> _What is expected_
The reply should return the data in full, exactly as written.

══════════

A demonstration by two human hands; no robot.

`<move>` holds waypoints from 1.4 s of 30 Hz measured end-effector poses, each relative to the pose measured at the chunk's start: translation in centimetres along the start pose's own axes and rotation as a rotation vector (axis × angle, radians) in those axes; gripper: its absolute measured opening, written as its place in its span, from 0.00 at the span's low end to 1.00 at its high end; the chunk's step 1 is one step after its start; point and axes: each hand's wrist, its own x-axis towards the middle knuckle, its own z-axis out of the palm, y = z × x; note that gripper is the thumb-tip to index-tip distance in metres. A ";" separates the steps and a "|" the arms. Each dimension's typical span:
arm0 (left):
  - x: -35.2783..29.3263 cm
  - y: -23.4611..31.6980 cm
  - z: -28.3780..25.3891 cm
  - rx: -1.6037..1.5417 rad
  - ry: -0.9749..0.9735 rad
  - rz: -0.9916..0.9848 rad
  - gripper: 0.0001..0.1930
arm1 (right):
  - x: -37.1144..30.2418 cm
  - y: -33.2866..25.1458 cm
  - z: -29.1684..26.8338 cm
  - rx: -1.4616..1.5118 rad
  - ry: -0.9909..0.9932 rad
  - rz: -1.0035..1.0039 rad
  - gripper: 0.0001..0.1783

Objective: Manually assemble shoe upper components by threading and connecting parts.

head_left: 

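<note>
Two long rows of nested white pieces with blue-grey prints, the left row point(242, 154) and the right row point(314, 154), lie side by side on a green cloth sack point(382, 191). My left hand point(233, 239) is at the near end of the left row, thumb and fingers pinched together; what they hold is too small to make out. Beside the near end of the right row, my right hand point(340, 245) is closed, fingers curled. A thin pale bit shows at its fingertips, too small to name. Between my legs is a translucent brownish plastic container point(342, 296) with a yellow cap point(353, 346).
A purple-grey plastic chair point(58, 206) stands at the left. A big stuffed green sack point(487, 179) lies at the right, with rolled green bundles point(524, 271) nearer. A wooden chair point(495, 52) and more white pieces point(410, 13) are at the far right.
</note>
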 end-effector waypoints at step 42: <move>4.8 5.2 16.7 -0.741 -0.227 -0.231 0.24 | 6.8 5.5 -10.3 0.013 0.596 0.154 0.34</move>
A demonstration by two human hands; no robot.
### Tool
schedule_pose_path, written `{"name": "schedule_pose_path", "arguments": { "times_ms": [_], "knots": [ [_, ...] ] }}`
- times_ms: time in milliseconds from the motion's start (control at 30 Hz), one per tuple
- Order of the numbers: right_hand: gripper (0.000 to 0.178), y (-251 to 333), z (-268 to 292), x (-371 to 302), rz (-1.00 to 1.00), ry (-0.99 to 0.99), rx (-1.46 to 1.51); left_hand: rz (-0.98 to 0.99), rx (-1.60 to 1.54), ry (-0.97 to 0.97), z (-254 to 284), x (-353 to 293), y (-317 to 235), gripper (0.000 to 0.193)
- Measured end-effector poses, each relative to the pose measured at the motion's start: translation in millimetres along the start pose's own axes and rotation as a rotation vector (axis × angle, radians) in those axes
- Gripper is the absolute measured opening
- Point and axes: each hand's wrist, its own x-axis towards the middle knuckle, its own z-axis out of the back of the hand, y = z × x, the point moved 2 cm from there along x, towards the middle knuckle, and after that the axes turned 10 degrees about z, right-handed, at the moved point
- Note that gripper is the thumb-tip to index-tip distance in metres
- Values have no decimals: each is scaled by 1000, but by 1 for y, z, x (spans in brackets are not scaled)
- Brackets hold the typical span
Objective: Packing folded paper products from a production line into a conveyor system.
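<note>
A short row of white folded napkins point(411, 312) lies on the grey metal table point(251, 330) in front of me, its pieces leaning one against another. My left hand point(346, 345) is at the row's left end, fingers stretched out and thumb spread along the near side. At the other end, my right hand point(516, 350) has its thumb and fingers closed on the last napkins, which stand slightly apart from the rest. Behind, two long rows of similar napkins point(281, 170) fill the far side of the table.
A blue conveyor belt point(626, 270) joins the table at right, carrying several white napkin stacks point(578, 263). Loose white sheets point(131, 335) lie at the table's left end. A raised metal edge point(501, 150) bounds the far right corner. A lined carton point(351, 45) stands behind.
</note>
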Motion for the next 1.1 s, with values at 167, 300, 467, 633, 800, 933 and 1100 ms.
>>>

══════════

> _Answer to the problem_
A demonstration by two human hands; no robot.

`<move>` holds waypoints from 1.4 s of 30 Hz measured end-effector poses, each relative to the pose measured at the chunk's start: translation in centimetres along the start pose's own axes and rotation as a rotation vector (axis × angle, radians) in those axes; gripper: its absolute measured opening, written as its place in its span, from 0.00 at the span's low end to 1.00 at its high end; the chunk's step 1 is one step after its start; point and axes: each hand's wrist, its own x-axis towards the middle knuckle, its own z-axis out of the palm, y = z × x; note that gripper is the thumb-tip to index-tip distance in metres. A ";" separates the steps and a "|" the arms. Each dimension's typical span:
arm0 (left):
  - x: -35.2783..29.3263 cm
  - y: -23.4611..31.6980 cm
  - z: -28.3780..25.3891 cm
  - rx: -1.6037..1.5417 rad
  - ry: -0.9749..0.9735 rad
  - rz: -0.9916..0.9848 rad
  - gripper: 0.0001..0.1930
arm1 (right):
  - x: -37.1144..30.2418 cm
  - y: -33.2866..25.1458 cm
  - z: -29.1684..26.8338 cm
  - rx: -1.4616..1.5118 rad
  - ry: -0.9909..0.9932 rad
  - rz: -1.0035..1.0039 rad
  - gripper: 0.0001..0.1783

Objective: Manually assemble shoe upper components by threading and connecting parts.

head_left: 

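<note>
Two long rows of nested white pieces with blue-grey prints, the left row point(242, 154) and the right row point(314, 154), lie side by side on a green cloth sack point(382, 191). My left hand point(233, 239) is at the near end of the left row, thumb and fingers pinched together; what they hold is too small to make out. Beside the near end of the right row, my right hand point(340, 245) is closed, fingers curled. A thin pale bit shows at its fingertips, too small to name. Between my legs is a translucent brownish plastic container point(342, 296) with a yellow cap point(353, 346).
A purple-grey plastic chair point(58, 206) stands at the left. A big stuffed green sack point(487, 179) lies at the right, with rolled green bundles point(524, 271) nearer. A wooden chair point(495, 52) and more white pieces point(410, 13) are at the far right.
</note>
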 end-effector waypoints at step 42: <move>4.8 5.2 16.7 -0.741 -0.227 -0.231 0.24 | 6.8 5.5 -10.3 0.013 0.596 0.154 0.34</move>
A demonstration by two human hands; no robot.
### Tool
schedule_pose_path, written `{"name": "schedule_pose_path", "arguments": { "times_ms": [_], "knots": [ [_, ...] ] }}`
- times_ms: time in milliseconds from the motion's start (control at 30 Hz), one per tuple
- Order of the numbers: right_hand: gripper (0.000 to 0.178), y (-251 to 333), z (-268 to 292), x (-371 to 302), rz (-1.00 to 1.00), ry (-0.99 to 0.99), rx (-1.46 to 1.51); left_hand: rz (-0.98 to 0.99), rx (-1.60 to 1.54), ry (-0.97 to 0.97), z (-254 to 284), x (-353 to 293), y (-317 to 235), gripper (0.000 to 0.193)
- Measured end-effector poses, each relative to the pose measured at the motion's start: translation in millimetres along the start pose's own axes and rotation as a rotation vector (axis × angle, radians) in those axes
- Gripper is the absolute measured opening
- Point and axes: each hand's wrist, its own x-axis towards the middle knuckle, its own z-axis out of the back of the hand, y = z × x, the point moved 2 cm from there along x, towards the middle knuckle, and after that the axes turned 10 degrees about z, right-handed, at the moved point
- Note that gripper is the thumb-tip to index-tip distance in metres
- Values have no decimals: each is scaled by 1000, but by 1 for y, z, x (spans in brackets are not scaled)
- Brackets hold the typical span
Objective: Packing folded paper products from a production line into a conveyor system.
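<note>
A short row of white folded napkins point(411, 312) lies on the grey metal table point(251, 330) in front of me, its pieces leaning one against another. My left hand point(346, 345) is at the row's left end, fingers stretched out and thumb spread along the near side. At the other end, my right hand point(516, 350) has its thumb and fingers closed on the last napkins, which stand slightly apart from the rest. Behind, two long rows of similar napkins point(281, 170) fill the far side of the table.
A blue conveyor belt point(626, 270) joins the table at right, carrying several white napkin stacks point(578, 263). Loose white sheets point(131, 335) lie at the table's left end. A raised metal edge point(501, 150) bounds the far right corner. A lined carton point(351, 45) stands behind.
</note>
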Motion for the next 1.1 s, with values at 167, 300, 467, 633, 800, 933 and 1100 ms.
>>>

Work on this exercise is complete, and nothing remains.